**Instructions for the task**
All the data that follows should be repeated exactly, without a single picture.

[[ Supplied records, beginning ]]

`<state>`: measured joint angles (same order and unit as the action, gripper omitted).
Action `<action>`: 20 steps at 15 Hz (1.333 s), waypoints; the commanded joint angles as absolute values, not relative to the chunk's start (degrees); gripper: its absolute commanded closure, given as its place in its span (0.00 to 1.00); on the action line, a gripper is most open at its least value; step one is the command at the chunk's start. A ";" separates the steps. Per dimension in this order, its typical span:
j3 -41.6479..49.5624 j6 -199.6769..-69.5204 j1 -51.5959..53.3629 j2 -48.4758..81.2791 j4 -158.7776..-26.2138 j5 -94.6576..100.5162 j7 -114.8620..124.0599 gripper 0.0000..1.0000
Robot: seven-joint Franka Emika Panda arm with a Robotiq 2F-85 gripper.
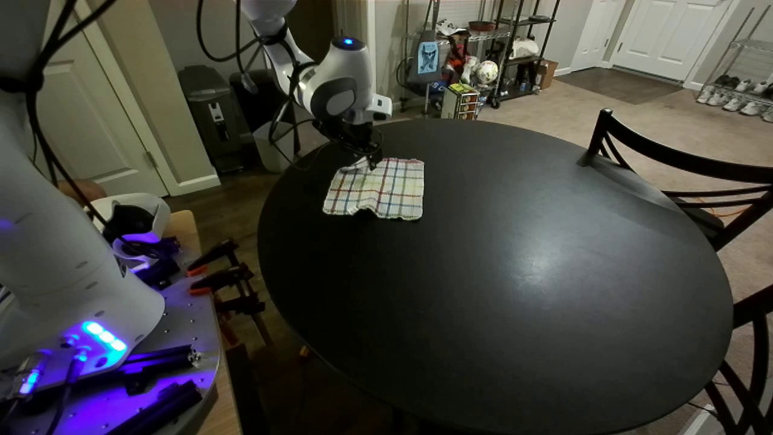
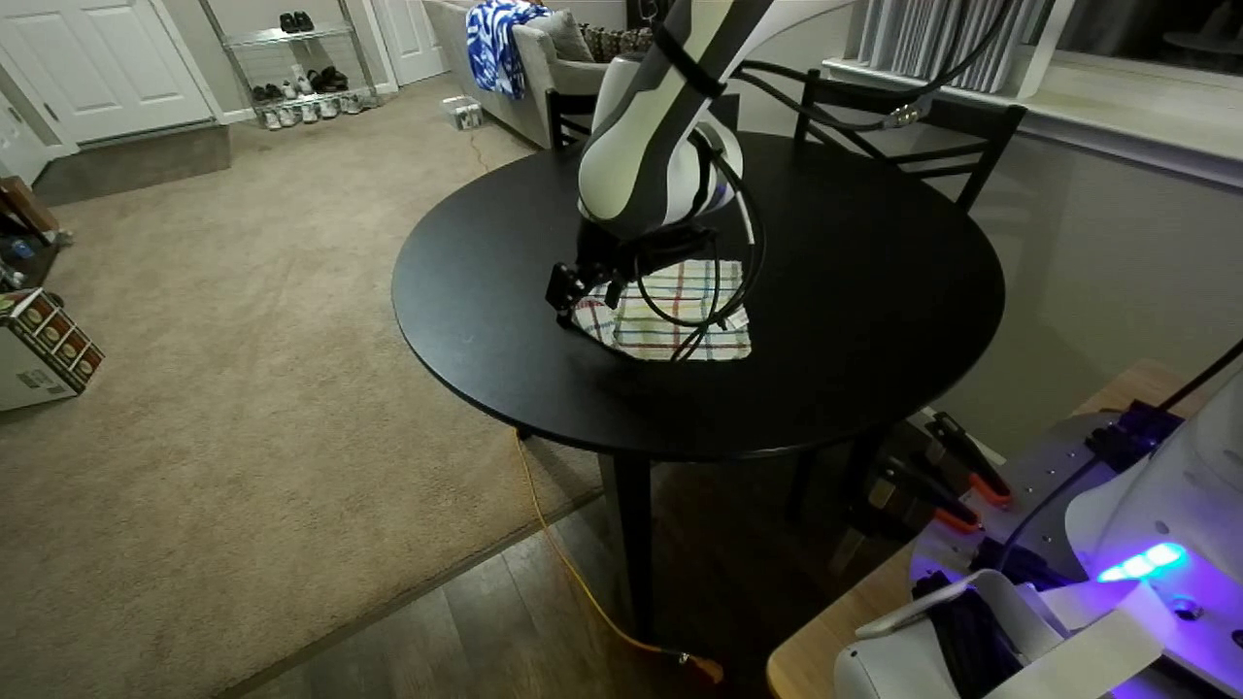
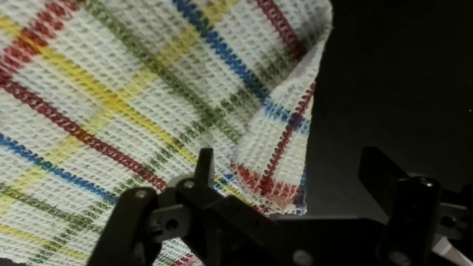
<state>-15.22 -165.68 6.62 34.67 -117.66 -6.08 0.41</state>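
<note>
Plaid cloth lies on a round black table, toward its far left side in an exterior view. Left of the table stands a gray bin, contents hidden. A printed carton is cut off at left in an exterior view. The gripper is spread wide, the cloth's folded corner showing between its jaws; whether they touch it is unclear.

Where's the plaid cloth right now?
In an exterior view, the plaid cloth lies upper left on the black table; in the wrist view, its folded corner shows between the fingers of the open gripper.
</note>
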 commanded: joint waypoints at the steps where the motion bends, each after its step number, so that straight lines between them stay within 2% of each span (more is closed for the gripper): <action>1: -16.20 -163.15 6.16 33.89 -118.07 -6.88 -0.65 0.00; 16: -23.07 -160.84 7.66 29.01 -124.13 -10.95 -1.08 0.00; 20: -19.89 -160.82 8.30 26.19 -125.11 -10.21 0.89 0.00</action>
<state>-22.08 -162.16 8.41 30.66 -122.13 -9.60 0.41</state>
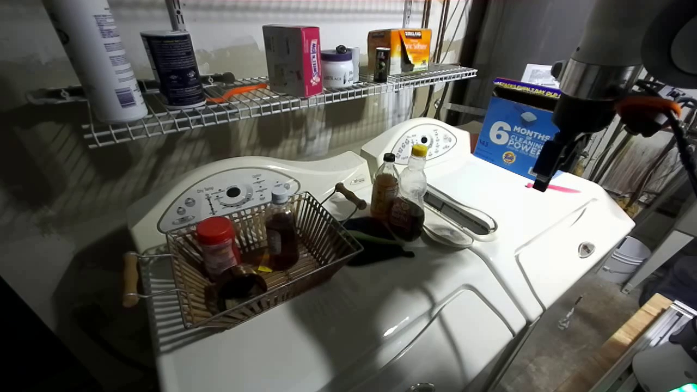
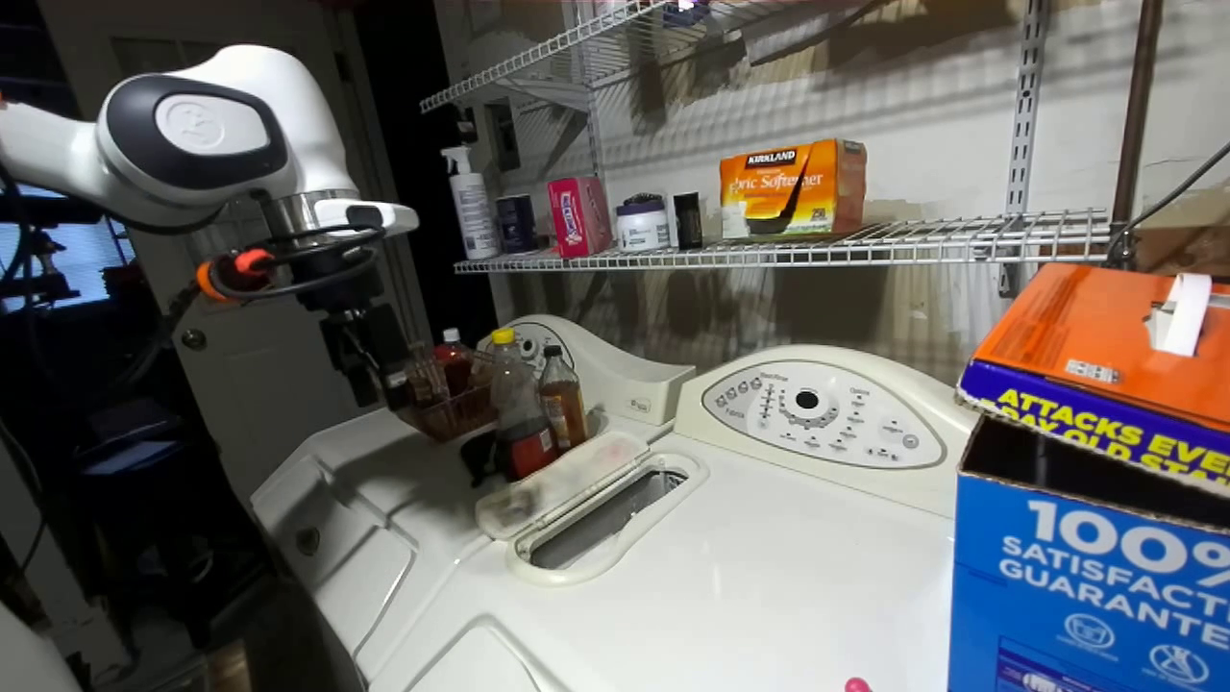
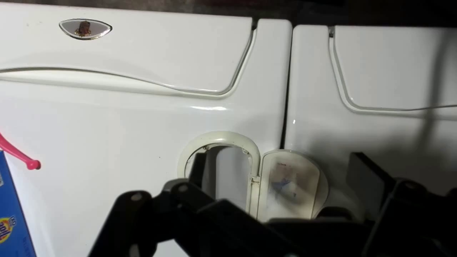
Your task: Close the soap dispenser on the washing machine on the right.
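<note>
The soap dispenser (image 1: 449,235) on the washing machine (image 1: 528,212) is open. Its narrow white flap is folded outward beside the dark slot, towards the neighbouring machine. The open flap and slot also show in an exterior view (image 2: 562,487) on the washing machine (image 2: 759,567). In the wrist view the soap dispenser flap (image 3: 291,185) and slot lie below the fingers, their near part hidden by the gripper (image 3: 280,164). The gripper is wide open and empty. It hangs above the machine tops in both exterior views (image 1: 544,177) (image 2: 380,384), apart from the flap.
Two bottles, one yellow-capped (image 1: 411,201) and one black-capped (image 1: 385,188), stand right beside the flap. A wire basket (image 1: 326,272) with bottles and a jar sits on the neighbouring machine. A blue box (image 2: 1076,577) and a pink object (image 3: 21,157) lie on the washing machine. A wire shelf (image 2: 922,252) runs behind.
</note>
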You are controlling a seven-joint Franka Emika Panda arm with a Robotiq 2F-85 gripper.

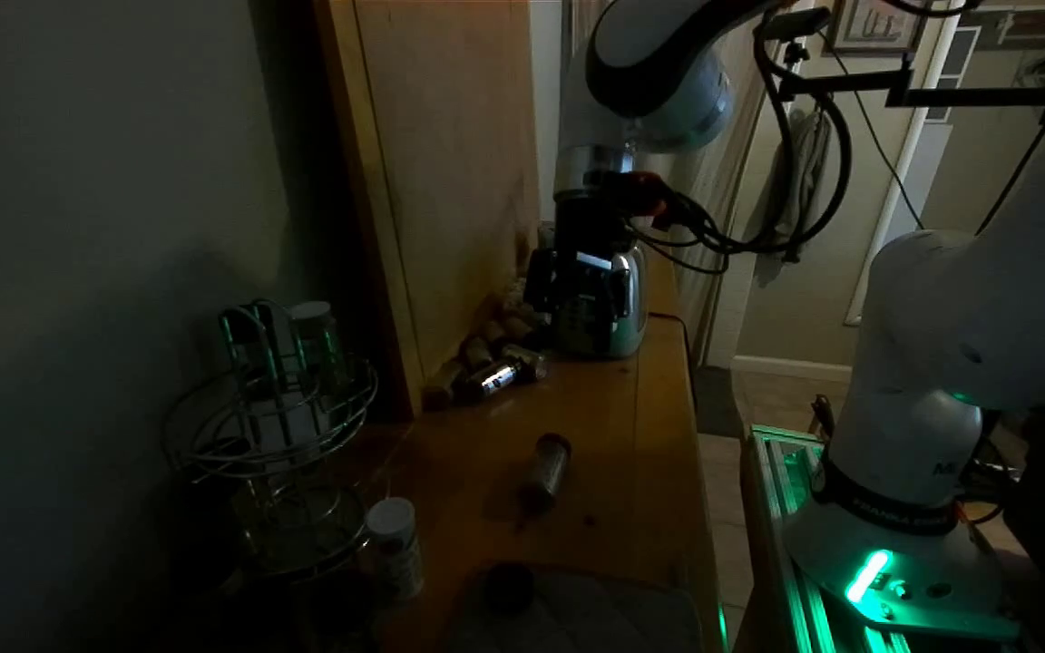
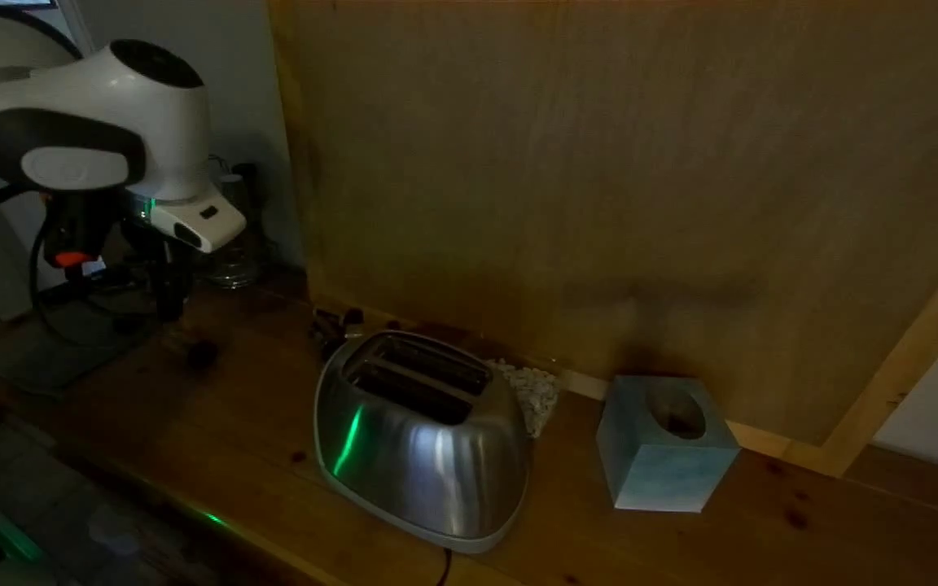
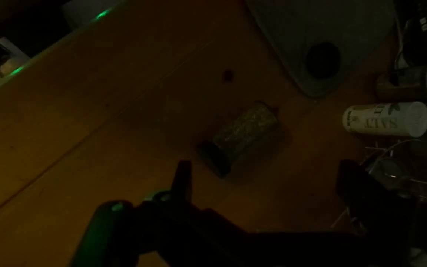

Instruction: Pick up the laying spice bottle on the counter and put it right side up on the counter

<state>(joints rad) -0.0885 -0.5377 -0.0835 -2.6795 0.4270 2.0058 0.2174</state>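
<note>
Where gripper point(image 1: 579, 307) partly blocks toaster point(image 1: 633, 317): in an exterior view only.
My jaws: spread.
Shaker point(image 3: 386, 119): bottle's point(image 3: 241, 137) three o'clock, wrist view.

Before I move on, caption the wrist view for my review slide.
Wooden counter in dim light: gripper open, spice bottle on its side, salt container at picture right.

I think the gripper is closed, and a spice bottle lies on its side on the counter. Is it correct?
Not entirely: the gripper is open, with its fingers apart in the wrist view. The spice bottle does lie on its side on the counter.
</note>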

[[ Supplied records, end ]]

**Task output**
`<state>`: measured joint angles (same order and unit as the action, gripper omitted).
Action `<action>`: 20 steps at 15 Hz (1.333 s), waypoints; the commanded joint angles as absolute values, not relative to the chunk's start (degrees); gripper: its absolute commanded closure, given as its place in its span (0.00 to 1.00); on the action line, a gripper is most open at its least value; step one is the command at the chunk's start. A ";" separates the steps. Per dimension in this order, its typical span:
j3 -41.6479..49.5624 j6 -199.6769..-69.5204 j1 -51.5959..53.3629 j2 -48.4758..81.2791 j4 -158.7776..-26.2138 j5 -94.6576..100.5162 j7 -114.8620..124.0599 gripper 0.0000..1.0000
Robot: seven-joint Franka Emika Panda arm with a Robotiq 2F-85 gripper.
<state>-15.22 -165.68 6.62 34.67 -117.66 -6.08 0.41</state>
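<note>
Plaid cloth lies on a round black table, toward its far left side in an exterior view. Left of the table stands a gray bin, contents hidden. A printed carton is cut off at left in an exterior view. The gripper is spread wide, the cloth's folded corner showing between its jaws; whether they touch it is unclear.

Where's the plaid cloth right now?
In an exterior view, the plaid cloth lies upper left on the black table; in the wrist view, its folded corner shows between the fingers of the open gripper.
</note>
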 commanded: joint waypoints at the steps where the motion bends, each after its step number, so that straight lines between them stay within 2% of each span (more is closed for the gripper): <action>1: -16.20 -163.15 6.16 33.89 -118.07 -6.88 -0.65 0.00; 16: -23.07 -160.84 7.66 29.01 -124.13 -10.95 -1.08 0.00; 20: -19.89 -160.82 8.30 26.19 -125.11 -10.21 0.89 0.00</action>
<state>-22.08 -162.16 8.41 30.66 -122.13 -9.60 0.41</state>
Your task: Close the soap dispenser on the washing machine on the right.
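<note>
The soap dispenser (image 1: 449,235) on the washing machine (image 1: 528,212) is open. Its narrow white flap is folded outward beside the dark slot, towards the neighbouring machine. The open flap and slot also show in an exterior view (image 2: 562,487) on the washing machine (image 2: 759,567). In the wrist view the soap dispenser flap (image 3: 291,185) and slot lie below the fingers, their near part hidden by the gripper (image 3: 280,164). The gripper is wide open and empty. It hangs above the machine tops in both exterior views (image 1: 544,177) (image 2: 380,384), apart from the flap.
Two bottles, one yellow-capped (image 1: 411,201) and one black-capped (image 1: 385,188), stand right beside the flap. A wire basket (image 1: 326,272) with bottles and a jar sits on the neighbouring machine. A blue box (image 2: 1076,577) and a pink object (image 3: 21,157) lie on the washing machine. A wire shelf (image 2: 922,252) runs behind.
</note>
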You are controlling a seven-joint Franka Emika Panda arm with a Robotiq 2F-85 gripper.


Instruction: Pick up the laying spice bottle on the counter and put it right side up on the counter

<state>(joints rad) -0.0885 -0.5377 -0.0835 -2.6795 0.4270 2.0058 0.2174</state>
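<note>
Where gripper point(image 1: 579, 307) partly blocks toaster point(image 1: 633, 317): in an exterior view only.
My jaws: spread.
Shaker point(image 3: 386, 119): bottle's point(image 3: 241, 137) three o'clock, wrist view.

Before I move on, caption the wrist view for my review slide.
Wooden counter in dim light: gripper open, spice bottle on its side, salt container at picture right.

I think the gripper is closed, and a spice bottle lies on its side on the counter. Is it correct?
Not entirely: the gripper is open, with its fingers apart in the wrist view. The spice bottle does lie on its side on the counter.
</note>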

No further output remains.